**Task details**
Could you restate the data word for word?

[Data items]
+-------+

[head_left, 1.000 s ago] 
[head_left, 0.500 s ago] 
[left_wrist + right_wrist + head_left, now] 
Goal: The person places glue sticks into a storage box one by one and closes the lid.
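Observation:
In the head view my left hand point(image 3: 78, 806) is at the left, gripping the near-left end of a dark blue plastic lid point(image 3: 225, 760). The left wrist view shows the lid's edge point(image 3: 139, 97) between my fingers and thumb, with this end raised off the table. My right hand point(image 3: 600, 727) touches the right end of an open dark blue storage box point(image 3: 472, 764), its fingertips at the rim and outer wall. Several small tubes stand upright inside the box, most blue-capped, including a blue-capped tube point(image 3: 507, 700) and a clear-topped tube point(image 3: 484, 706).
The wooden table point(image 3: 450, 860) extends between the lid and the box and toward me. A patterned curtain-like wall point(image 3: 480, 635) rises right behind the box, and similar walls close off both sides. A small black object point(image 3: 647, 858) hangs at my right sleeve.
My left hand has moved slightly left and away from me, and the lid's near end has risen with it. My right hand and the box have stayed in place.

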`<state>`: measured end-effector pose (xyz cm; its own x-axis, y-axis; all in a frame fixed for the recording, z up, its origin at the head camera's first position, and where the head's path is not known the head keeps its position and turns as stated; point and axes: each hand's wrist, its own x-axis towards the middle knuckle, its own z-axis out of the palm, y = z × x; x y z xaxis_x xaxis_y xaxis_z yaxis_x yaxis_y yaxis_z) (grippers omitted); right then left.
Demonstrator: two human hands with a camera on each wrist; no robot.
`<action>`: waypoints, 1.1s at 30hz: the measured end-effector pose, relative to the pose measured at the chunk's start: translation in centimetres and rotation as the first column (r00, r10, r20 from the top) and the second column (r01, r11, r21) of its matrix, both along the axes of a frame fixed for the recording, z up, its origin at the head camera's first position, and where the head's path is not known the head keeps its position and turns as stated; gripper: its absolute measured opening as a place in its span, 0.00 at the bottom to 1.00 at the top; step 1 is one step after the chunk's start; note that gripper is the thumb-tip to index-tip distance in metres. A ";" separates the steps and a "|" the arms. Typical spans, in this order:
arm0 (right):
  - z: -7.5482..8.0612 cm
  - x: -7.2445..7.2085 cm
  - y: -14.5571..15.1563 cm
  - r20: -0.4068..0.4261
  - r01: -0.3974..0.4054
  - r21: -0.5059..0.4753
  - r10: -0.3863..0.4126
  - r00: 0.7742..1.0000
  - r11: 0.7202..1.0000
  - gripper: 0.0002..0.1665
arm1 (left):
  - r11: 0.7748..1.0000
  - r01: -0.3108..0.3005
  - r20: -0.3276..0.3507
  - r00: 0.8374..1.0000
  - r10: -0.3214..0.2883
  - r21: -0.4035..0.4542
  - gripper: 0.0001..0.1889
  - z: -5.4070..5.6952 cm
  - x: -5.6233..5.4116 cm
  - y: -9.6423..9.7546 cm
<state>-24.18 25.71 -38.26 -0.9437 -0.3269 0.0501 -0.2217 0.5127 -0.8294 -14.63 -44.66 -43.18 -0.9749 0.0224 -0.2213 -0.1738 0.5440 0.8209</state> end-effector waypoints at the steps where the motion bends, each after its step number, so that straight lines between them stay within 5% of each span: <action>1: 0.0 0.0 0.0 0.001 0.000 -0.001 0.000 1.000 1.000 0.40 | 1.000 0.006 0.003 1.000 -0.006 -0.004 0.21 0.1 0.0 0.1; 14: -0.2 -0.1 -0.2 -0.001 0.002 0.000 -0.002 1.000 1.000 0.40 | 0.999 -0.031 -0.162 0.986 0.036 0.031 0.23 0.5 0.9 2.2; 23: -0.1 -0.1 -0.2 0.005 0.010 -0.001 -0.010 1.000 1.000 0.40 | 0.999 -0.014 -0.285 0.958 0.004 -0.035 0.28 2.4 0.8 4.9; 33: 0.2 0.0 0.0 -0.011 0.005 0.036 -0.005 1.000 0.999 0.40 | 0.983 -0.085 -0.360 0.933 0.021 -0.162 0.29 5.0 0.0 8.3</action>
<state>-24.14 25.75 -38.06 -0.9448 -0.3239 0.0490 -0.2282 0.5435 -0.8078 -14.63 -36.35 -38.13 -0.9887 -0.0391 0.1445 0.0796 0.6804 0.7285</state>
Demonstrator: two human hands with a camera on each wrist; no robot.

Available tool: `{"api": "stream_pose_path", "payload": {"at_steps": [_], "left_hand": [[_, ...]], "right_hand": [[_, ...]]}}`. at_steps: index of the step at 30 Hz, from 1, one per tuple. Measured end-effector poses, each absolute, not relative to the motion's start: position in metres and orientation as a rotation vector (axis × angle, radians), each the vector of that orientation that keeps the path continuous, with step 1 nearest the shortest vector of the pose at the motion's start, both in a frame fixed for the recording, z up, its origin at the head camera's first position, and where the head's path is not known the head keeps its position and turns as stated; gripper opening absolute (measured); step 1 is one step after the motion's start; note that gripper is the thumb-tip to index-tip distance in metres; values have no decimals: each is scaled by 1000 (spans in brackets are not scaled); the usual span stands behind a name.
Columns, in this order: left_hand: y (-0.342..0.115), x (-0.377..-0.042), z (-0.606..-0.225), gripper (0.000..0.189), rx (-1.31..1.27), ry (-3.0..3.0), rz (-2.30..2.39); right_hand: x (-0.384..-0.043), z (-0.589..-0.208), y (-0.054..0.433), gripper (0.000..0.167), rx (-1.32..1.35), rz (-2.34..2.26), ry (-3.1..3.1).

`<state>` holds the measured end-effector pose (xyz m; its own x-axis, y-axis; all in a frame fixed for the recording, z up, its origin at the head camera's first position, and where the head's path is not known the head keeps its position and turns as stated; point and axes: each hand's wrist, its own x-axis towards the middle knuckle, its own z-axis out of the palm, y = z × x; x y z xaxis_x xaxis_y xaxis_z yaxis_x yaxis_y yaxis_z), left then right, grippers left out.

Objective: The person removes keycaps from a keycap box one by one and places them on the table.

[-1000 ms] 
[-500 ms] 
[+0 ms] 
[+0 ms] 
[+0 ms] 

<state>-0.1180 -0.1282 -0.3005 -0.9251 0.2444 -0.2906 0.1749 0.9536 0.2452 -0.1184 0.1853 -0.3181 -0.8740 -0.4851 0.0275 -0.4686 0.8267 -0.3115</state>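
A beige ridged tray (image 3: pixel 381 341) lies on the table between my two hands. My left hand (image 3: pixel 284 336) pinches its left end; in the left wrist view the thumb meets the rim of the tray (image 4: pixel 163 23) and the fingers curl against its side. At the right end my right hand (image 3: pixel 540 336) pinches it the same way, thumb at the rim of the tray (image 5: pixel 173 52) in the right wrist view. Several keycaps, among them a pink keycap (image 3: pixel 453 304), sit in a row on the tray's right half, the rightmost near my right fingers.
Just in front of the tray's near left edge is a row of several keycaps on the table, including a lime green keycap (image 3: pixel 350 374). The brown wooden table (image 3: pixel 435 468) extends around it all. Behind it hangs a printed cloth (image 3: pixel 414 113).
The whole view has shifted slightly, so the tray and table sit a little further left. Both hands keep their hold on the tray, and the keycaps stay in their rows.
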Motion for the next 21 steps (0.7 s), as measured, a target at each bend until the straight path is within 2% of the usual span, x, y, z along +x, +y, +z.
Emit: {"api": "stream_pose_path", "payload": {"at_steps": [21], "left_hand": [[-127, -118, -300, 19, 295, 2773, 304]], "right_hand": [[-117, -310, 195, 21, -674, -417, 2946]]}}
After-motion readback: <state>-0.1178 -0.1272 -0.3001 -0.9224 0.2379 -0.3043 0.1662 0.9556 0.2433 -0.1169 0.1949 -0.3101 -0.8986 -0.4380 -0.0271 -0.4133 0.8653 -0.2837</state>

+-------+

**Response for this exercise**
[head_left, 1.000 s ago] 
[head_left, 0.500 s ago] 
[left_wrist + right_wrist + head_left, now] 
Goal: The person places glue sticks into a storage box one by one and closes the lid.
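Observation:
In the head view my left hand point(image 3: 78, 806) is at the left, gripping the near-left end of a dark blue plastic lid point(image 3: 225, 760). The left wrist view shows the lid's edge point(image 3: 139, 97) between my fingers and thumb, with this end raised off the table. My right hand point(image 3: 600, 727) touches the right end of an open dark blue storage box point(image 3: 472, 764), its fingertips at the rim and outer wall. Several small tubes stand upright inside the box, most blue-capped, including a blue-capped tube point(image 3: 507, 700) and a clear-topped tube point(image 3: 484, 706).
The wooden table point(image 3: 450, 860) extends between the lid and the box and toward me. A patterned curtain-like wall point(image 3: 480, 635) rises right behind the box, and similar walls close off both sides. A small black object point(image 3: 647, 858) hangs at my right sleeve.
My left hand has moved slightly left and away from me, and the lid's near end has risen with it. My right hand and the box have stayed in place.
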
`<state>`: measured end-effector pose (xyz cm; its own x-axis, y-axis; all in a frame fixed for the recording, z up, its origin at the head camera's first position, and where the head's path is not known the head keeps its position and turns as stated; point and axes: each hand's wrist, its own x-axis towards the middle knuckle, its own z-axis out of the palm, y = z × x; x y z xaxis_x xaxis_y xaxis_z yaxis_x yaxis_y yaxis_z) (grippers omitted); right then left.
Demonstrator: two human hands with a camera on each wrist; no robot.
`<action>`: waypoints, 1.1s at 30hz: the measured end-effector pose, relative to the pose measured at the chunk's start: translation in centimetres and rotation as the first column (r00, r10, r20 from the top) and the second column (r01, r11, r21) of its matrix, both along the axes of a frame fixed for the recording, z up, its origin at the head camera's first position, and where the head's path is not known the head keeps its position and turns as stated; gripper: its absolute measured opening as a place in its span, 0.00 at the bottom to 1.00 at the top; step 1 is one step after the chunk's start; note that gripper is the thumb-tip to index-tip distance in metres. A ";" separates the steps and a "|" the arms. Typical spans, in this order:
arm0 (right):
  - z: -7.5482..8.0612 cm
  - x: -7.2445..7.2085 cm
  - y: -14.5571..15.1563 cm
  - r20: -0.4068..0.4261
  - r01: -0.3974..0.4054
  - r21: -0.5059..0.4753
  - r10: -0.3863..0.4126
  - r00: 0.7742..1.0000
  - r11: 0.7202..1.0000
  - gripper: 0.0002..0.1665
arm1 (left):
  - r11: 0.7748..1.0000
  - r01: -0.3108..0.3005
  - r20: -0.3276..0.3507
  - r00: 0.8374..1.0000
  - r10: -0.3214..0.2883
  - r21: -0.4035..0.4542
  - gripper: 0.0001..0.1889
  - z: -5.4070..5.6952 cm
  - x: -5.6233..5.4116 cm
  - y: -9.6423..9.7546 cm
<state>-24.18 25.71 -38.26 -0.9437 -0.3269 0.0501 -0.2217 0.5127 -0.8294 -14.63 -44.66 -43.18 -0.9749 0.0224 -0.2213 -0.1738 0.5440 0.8209</state> end-effector waypoints at the steps where the motion bends, each after its step number, so that straight lines between them stay within 5% of each span: <action>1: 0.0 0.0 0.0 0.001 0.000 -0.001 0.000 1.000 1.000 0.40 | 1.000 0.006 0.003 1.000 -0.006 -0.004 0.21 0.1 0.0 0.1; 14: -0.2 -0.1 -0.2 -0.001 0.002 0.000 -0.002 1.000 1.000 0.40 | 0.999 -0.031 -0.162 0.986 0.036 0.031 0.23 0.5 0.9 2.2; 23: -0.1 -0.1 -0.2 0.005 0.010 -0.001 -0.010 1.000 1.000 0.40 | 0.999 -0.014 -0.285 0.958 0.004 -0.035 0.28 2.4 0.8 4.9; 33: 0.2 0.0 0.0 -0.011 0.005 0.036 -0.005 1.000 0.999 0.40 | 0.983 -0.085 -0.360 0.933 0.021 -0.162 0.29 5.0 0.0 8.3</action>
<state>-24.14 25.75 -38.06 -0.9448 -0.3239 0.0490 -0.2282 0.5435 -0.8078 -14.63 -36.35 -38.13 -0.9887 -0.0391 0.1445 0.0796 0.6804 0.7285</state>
Demonstrator: two human hands with a camera on each wrist; no robot.

Available tool: `{"api": "stream_pose_path", "payload": {"at_steps": [_], "left_hand": [[_, ...]], "right_hand": [[_, ...]]}}`. at_steps: index of the step at 30 Hz, from 1, one per tuple. Measured end-effector poses, each absolute, not relative to the motion's start: position in metres and orientation as a rotation vector (axis × angle, radians), each the vector of that orientation that keeps the path continuous, with step 1 nearest the shortest vector of the pose at the motion's start, both in a frame fixed for the recording, z up, its origin at the head camera's first position, and where the head's path is not known the head keeps its position and turns as stated; gripper opening absolute (measured); step 1 is one step after the motion's start; note that gripper is the thumb-tip to index-tip distance in metres; values have no decimals: each is scaled by 1000 (spans in brackets are not scaled); the usual span stands behind a name.
Columns, in this order: left_hand: y (-0.342..0.115), x (-0.377..-0.042), z (-0.606..-0.225), gripper (0.000..0.189), rx (-1.31..1.27), ry (-3.0..3.0), rz (-2.30..2.39); right_hand: x (-0.384..-0.043), z (-0.589..-0.208), y (-0.054..0.433), gripper (0.000..0.167), rx (-1.32..1.35), rz (-2.34..2.26), ry (-3.1..3.1).

`<state>` holds the measured end-effector pose (xyz m; its own x-axis, y-axis; all in a frame fixed for the recording, z up, its origin at the head camera's first position, and where the head's path is not known the head keeps its position and turns as stated; point and axes: each hand's wrist, its own x-axis towards the middle knuckle, its own z-axis out of the palm, y = z × x; x y z xaxis_x xaxis_y xaxis_z yaxis_x yaxis_y yaxis_z), left then right, grippers left out.

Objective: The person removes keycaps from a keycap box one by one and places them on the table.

[-1000 ms] 
[-500 ms] 
[+0 ms] 
[+0 ms] 
[+0 ms] 

<state>-0.1180 -0.1282 -0.3005 -0.9251 0.2444 -0.2906 0.1749 0.9536 0.2452 -0.1184 0.1853 -0.3181 -0.8740 -0.4851 0.0275 -0.4686 0.8267 -0.3115</state>
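A beige ridged tray (image 3: pixel 381 341) lies on the table between my two hands. My left hand (image 3: pixel 284 336) pinches its left end; in the left wrist view the thumb meets the rim of the tray (image 4: pixel 163 23) and the fingers curl against its side. At the right end my right hand (image 3: pixel 540 336) pinches it the same way, thumb at the rim of the tray (image 5: pixel 173 52) in the right wrist view. Several keycaps, among them a pink keycap (image 3: pixel 453 304), sit in a row on the tray's right half, the rightmost near my right fingers.
Just in front of the tray's near left edge is a row of several keycaps on the table, including a lime green keycap (image 3: pixel 350 374). The brown wooden table (image 3: pixel 435 468) extends around it all. Behind it hangs a printed cloth (image 3: pixel 414 113).
The whole view has shifted slightly, so the tray and table sit a little further left. Both hands keep their hold on the tray, and the keycaps stay in their rows.
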Motion for the next 21 steps (0.7 s), as measured, a target at each bend until the straight path is within 2% of the usual span, x, y, z along +x, +y, +z.
Emit: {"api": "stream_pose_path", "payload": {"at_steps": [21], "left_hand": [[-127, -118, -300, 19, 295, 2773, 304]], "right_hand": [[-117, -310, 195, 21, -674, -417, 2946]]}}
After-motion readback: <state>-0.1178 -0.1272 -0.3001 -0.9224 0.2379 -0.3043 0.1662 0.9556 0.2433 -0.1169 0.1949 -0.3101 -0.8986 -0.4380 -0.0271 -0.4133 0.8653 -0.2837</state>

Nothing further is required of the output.